Hatırlıyorum, çocuk babasına sordu: “ Bu gerçek olabilir mi?” Yirminci yüzyıldayız, ortaçağda değiliz, bu tür suçların işlenmesine kim izin verebilir? Dünya nasıl sessiz kalabilir?

Ve şimdi çocuk bana dönüp, “Söyle bana” diye soruyor. “Benim geleceğime ne yaptın? Hayatına ne yaptın?”

Ve ona denediğimi söylüyorum, anısını yaşatmaya çalıştığımı, unutacaklara karşı mücadele ettiğimi söylüyorum. Çünkü eğer unutursak suçlu oluruz, suç ortakları oluruz.

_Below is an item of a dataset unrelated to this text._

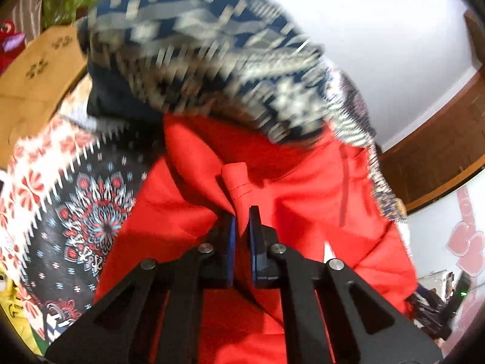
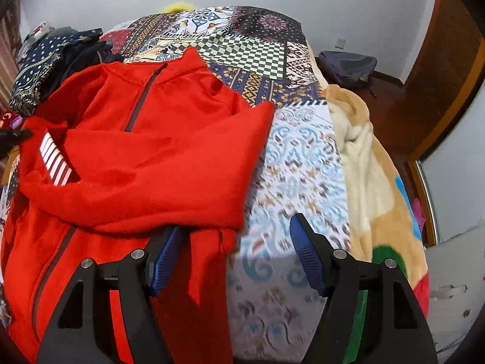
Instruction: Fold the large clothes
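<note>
A red zip-front jacket (image 2: 151, 157) lies on the bed, one sleeve folded across its chest and white stripes on the other sleeve. In the left wrist view my left gripper (image 1: 241, 215) is shut on a stitched fold of the red jacket (image 1: 303, 182), and the cloth sticks up between the blue pads. My right gripper (image 2: 236, 224) stands open above the jacket's lower right edge. Its left finger (image 2: 166, 254) is over the red cloth and its right finger (image 2: 306, 251) over the bedspread, and nothing is pinched between them.
A patchwork bedspread (image 2: 257, 51) covers the bed. A navy patterned garment (image 1: 197, 45) is heaped beyond the jacket, also seen as a navy pile (image 2: 39, 69) at the far left. A cardboard box (image 1: 39, 72) stands left, and a plush blanket (image 2: 369, 163) and a backpack (image 2: 348, 66) lie right.
</note>
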`<action>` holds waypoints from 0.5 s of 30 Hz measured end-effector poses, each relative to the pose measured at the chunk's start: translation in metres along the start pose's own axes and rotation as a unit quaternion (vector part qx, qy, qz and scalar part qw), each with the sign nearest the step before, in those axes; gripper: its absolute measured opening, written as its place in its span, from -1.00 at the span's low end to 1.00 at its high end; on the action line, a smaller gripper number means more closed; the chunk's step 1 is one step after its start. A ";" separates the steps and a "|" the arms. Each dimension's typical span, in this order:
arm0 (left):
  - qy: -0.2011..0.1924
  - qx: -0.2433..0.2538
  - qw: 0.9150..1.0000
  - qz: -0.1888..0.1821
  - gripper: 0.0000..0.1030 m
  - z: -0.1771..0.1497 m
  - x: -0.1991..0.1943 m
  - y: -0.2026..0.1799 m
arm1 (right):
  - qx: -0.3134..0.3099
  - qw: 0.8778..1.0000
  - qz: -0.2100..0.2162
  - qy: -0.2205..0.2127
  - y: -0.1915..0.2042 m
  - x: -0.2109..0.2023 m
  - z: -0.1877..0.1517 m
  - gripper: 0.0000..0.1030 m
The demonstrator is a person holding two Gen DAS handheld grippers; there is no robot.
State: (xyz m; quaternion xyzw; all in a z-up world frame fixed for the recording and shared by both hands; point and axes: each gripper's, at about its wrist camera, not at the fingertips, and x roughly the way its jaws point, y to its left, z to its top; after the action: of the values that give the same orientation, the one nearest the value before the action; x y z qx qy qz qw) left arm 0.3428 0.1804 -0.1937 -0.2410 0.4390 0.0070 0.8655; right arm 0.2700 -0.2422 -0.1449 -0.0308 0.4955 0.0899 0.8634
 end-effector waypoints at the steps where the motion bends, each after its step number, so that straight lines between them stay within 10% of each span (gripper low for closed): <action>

Ve sonra ona ne kadar naif olduğumuzu, tüm dünyanın bildiğini ve sessiz kaldığını anlattım. Ve bu yüzden insanlar nerede ve ne zaman acı çekerse, aşağılanırsa asla sessiz kalmayacağıma yemin ettim. Her zaman taraf tutmalıyız. Tarafsızlık, hep zulüm edene yardımcı olur, asla zulüm görene değil. Sessizlik işkence edene cesaret verir, asla işkence görene değil. Bazen müdahale etmeliyiz. İnsan hayatı tehlike altında olduğunda, insan haysiyeti risk altında olduğunda ulusal sınırlar ve hassasiyetler önemsizleşir. Erkek ve kadın, her nerede ırkı, dini veya siyasi görüşü nedeniyle zulme uğruyorsa, orası -o anda- evrenin merkezi haline gelmelidir.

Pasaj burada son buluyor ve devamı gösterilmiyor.